Quels effets la crise aura-t-elle sur la présidentielle de ?
Elle a obligé Macron à changer de pied. Il tentera sans doute de trouver un compromis entre protection et liberté, pour ne pas abandonner ses réformes, dont celle des retraites. Face à cela, il y aura une offre alternative avec deux pôles qui se ressemblent pour partie, La France insoumise et le RN, pour plus protection, de souveraineté, de redistribution, de francitude. Entre Macron et ce pôle qualifié de « populiste », les formations historiques peinent à se replacer. Macron a dévoré l’espace politique de la droite et la gauche libérale est morte, pour le moment. Elle ne donne plus le sentiment d’être en prise avec l’air du temps. Les partis classiques paient très cher de ne pas avoir voulu entendre les électeurs sur les frontières, l’immigration, l’ordre, la relocalisation.

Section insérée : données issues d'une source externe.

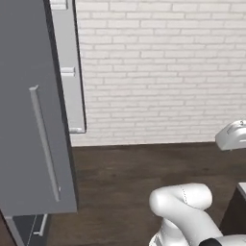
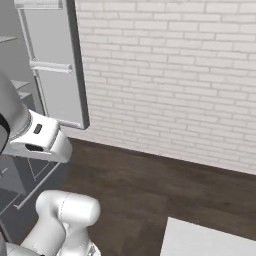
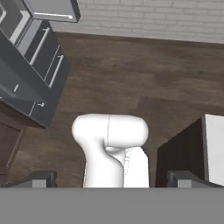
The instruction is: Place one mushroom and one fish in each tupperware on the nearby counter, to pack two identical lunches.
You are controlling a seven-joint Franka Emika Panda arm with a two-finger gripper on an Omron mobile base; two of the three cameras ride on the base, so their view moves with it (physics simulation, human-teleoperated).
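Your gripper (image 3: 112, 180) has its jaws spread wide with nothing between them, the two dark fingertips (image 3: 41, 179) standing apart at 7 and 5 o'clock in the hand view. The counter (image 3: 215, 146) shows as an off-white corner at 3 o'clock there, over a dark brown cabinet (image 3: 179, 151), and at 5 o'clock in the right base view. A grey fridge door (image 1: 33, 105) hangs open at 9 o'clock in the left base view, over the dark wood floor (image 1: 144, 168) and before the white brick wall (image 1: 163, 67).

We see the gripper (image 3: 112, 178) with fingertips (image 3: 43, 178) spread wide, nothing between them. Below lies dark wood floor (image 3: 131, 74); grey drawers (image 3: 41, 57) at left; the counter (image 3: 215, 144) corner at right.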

‘‘ L’épidémie va libérer une réserve de productivité”
Vous êtes plutôt optimiste sur la sortie de crise, malgré tout ?
Oui. Les crises précédentes ont duré une vingtaine d’années. Nous ne sommes plus très loin des trois quarts de celle-ci. Et si l’on regarde l’histoire, les crises sont toujours suivies d’une longue période de croissance. Les transformations produisent des dégâts au début, puis on les apprivoise. Il est même possible que les inégalités diminuent et qu’on assiste à un rééquilibrage de la rémunération entre le capital et le travail.